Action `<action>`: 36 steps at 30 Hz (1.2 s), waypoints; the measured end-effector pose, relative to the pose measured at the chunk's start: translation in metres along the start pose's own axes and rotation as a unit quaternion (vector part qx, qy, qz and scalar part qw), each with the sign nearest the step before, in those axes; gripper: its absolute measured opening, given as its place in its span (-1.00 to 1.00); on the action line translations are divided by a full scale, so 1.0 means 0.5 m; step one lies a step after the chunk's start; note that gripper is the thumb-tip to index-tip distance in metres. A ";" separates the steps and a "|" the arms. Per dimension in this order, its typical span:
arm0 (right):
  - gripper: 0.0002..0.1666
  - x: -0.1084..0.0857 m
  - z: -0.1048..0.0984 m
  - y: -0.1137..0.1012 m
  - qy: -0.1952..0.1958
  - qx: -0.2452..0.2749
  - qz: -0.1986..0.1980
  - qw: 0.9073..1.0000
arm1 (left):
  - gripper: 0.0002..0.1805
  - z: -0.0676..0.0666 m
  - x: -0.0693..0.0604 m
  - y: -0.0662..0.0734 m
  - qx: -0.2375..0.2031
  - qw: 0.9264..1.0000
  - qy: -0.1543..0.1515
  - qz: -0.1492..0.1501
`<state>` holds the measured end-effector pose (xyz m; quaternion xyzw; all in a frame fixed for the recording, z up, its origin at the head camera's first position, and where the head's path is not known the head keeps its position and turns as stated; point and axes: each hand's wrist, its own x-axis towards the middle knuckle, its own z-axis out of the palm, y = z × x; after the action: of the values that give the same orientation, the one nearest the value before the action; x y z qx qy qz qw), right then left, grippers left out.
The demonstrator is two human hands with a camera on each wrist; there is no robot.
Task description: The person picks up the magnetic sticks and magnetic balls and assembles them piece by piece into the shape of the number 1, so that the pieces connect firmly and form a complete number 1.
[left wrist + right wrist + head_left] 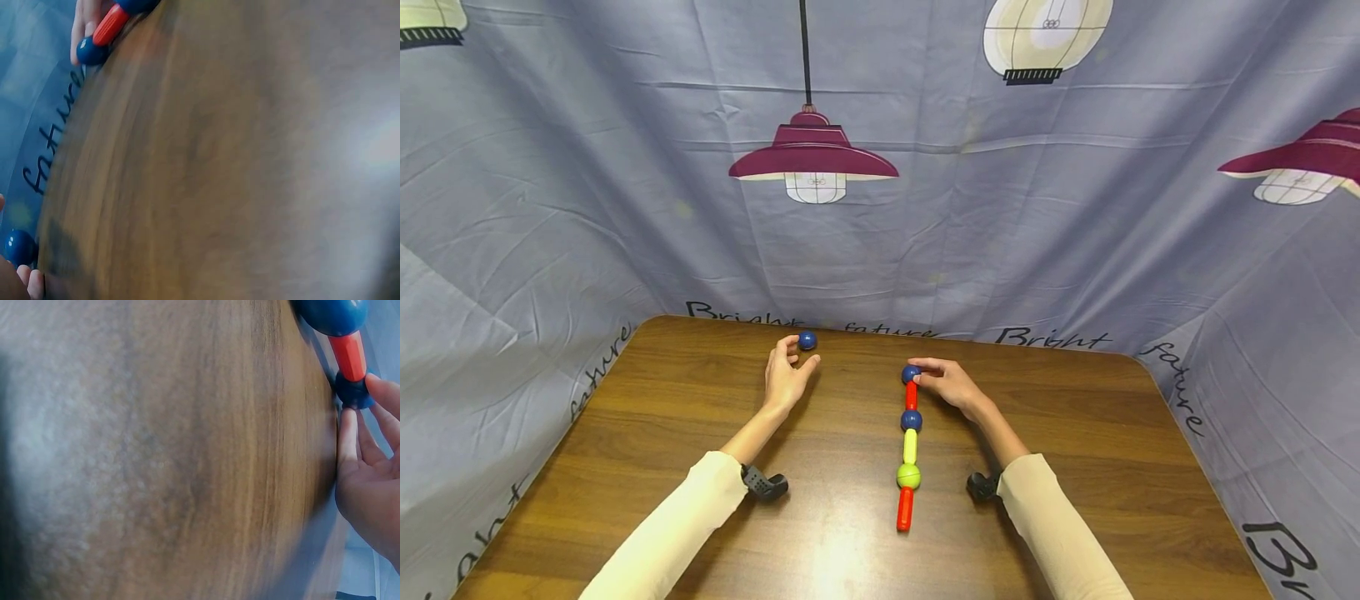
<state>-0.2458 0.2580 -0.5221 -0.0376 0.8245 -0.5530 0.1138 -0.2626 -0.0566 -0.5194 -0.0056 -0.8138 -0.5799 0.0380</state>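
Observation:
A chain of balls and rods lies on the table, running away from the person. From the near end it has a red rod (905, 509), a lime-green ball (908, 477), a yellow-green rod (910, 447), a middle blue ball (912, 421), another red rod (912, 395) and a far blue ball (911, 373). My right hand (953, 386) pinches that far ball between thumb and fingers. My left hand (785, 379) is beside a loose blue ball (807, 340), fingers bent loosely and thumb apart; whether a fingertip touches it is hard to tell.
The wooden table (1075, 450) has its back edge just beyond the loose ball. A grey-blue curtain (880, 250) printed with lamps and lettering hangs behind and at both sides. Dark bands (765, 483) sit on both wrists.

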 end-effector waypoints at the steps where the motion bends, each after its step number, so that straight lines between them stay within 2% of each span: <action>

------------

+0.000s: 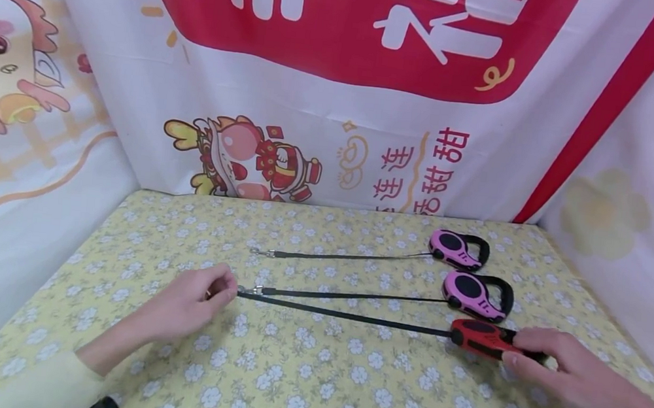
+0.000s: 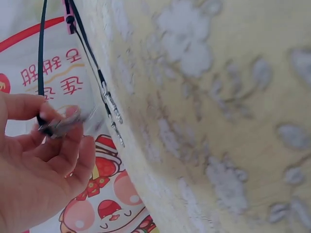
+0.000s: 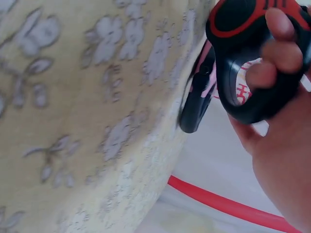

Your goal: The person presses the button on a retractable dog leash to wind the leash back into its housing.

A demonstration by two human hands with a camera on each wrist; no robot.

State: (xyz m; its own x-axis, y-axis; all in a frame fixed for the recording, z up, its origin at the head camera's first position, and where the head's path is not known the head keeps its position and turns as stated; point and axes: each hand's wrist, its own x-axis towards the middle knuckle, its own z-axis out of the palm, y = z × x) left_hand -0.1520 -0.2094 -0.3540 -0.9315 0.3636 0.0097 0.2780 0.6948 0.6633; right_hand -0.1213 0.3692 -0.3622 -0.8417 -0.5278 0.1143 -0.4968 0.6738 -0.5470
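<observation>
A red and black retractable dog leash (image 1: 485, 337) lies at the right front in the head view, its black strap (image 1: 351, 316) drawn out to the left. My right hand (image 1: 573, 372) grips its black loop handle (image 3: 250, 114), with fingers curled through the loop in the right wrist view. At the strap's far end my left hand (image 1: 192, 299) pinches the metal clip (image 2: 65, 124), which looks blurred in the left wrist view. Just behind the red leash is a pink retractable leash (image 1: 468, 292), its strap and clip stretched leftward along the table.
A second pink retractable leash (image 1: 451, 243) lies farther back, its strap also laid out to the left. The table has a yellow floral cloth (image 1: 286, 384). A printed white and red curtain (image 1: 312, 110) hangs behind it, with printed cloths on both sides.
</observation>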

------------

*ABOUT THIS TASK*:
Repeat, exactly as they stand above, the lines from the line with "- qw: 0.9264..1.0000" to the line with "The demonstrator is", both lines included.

*TASK RESPONSE*:
  - qw: 0.9264..1.0000
  - qy: -0.1543..0.1515
  - qz: -0.1492..0.1501
`<state>` holds the measured end-effector pose (xyz m; quaternion xyzw; all in a frame fixed for the recording, z up, its origin at the head camera's first position, and where the head's path is not known the head keeps its position and turns as stated; point and axes: each hand's wrist, its own x-axis towards the middle knuckle, its own z-axis out of the palm, y = z × x; after the action: of the values that give the same orientation, the one nearest the value before the action; x y z qx qy qz qw), right then left, grippers left out.
The demonstrator is two human hands with a camera on each wrist; there is no robot.

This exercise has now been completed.